(INFORMATION SUPPLIED begins)
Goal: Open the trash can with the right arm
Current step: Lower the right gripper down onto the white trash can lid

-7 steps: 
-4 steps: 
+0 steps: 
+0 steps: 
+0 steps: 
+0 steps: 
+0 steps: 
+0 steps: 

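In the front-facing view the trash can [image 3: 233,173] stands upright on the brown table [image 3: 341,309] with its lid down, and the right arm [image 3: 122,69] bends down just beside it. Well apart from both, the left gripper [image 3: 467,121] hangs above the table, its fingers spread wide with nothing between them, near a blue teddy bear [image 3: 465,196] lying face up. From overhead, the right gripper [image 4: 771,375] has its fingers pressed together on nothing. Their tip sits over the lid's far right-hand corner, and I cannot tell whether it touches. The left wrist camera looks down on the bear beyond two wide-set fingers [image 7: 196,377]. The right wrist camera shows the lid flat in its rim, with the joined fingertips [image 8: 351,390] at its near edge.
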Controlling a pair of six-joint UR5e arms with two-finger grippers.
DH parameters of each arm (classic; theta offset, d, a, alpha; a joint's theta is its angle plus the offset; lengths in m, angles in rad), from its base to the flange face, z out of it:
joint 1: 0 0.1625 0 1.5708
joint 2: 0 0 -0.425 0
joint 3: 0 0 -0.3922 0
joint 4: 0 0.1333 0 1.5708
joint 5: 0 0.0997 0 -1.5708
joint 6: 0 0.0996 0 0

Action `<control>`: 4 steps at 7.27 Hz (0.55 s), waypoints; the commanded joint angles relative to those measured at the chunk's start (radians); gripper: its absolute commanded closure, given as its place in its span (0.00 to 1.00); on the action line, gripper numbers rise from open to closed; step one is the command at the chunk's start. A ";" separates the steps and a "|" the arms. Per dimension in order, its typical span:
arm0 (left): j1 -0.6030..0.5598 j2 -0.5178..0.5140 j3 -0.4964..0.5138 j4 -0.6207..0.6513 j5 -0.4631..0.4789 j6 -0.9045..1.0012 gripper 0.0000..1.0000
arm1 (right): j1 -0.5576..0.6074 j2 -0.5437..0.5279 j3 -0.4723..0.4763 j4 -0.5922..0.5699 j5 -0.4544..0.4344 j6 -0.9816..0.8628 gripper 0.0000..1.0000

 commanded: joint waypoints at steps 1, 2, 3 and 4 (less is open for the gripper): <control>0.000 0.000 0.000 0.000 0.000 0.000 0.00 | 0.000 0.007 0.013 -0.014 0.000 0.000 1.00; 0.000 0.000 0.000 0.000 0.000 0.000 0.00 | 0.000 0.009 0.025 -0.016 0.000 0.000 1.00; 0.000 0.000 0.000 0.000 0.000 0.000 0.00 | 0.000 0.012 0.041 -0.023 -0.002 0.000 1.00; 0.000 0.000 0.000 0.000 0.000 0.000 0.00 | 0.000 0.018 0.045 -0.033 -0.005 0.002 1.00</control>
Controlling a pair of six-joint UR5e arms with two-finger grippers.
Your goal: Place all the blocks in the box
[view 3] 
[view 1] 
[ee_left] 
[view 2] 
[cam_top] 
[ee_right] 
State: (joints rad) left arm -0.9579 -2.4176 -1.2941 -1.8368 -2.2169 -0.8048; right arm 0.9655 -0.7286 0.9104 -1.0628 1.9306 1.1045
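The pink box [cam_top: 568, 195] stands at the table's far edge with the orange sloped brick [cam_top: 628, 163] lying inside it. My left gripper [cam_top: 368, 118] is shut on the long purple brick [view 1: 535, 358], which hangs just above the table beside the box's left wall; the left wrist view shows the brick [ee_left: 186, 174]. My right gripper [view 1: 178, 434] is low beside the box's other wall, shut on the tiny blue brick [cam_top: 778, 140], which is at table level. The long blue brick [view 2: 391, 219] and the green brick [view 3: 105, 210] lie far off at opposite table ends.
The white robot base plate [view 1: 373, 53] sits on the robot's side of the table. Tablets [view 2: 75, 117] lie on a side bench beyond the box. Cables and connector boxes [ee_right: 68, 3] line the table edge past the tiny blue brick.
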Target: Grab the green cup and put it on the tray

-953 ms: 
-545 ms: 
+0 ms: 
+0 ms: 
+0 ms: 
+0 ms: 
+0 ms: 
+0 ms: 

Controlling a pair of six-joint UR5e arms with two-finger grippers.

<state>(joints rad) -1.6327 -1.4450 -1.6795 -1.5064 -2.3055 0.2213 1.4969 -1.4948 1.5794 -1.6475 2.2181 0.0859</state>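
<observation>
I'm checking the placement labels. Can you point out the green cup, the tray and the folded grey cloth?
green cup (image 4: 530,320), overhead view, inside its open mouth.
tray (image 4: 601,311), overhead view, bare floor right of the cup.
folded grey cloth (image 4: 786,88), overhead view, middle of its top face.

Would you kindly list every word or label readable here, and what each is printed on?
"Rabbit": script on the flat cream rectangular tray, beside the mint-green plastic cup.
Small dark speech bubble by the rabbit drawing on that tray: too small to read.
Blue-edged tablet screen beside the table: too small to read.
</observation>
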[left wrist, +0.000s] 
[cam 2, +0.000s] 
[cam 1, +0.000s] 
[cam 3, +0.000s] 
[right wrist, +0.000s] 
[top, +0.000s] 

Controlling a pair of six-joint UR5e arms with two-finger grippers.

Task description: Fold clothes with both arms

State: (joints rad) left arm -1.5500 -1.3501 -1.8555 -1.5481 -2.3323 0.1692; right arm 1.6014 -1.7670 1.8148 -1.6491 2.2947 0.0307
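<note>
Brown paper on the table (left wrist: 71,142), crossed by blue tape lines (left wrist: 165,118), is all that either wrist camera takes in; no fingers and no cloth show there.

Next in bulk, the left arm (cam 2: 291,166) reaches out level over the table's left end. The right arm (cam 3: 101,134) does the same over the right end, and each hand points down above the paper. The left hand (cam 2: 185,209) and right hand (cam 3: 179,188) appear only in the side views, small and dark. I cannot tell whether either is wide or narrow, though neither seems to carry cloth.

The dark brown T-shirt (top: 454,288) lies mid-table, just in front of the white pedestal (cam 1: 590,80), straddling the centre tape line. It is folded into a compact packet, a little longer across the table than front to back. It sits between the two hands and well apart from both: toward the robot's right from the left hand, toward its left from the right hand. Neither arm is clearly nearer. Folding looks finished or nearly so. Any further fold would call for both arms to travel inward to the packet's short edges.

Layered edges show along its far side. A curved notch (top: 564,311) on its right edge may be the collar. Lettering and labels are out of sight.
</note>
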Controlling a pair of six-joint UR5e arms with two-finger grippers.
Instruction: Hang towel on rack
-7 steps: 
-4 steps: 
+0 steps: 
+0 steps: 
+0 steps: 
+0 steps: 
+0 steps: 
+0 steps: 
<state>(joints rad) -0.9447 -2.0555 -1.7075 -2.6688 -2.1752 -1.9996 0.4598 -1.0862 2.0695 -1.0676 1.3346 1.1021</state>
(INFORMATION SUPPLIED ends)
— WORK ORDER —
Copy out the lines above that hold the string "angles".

— WRITTEN RESPONSE —
DH parameters of each arm (classic; theta offset, d, a, alpha; a joint's theta is its angle plus the offset; lengths in m, angles in rad), from its base to the flange face, z out of it:
Action `<control>`: 4 steps at 7.27 Hz (0.55 s), waypoints; the commanded joint angles relative to those measured at the chunk's start (radians); gripper: its absolute commanded closure, given as its place in its span (0.00 to 1.00); on the action line, gripper numbers rise from open to closed; step one is the command at the chunk's start. A ";" separates the steps and a "|" the arms. Per dimension in order, its typical span:

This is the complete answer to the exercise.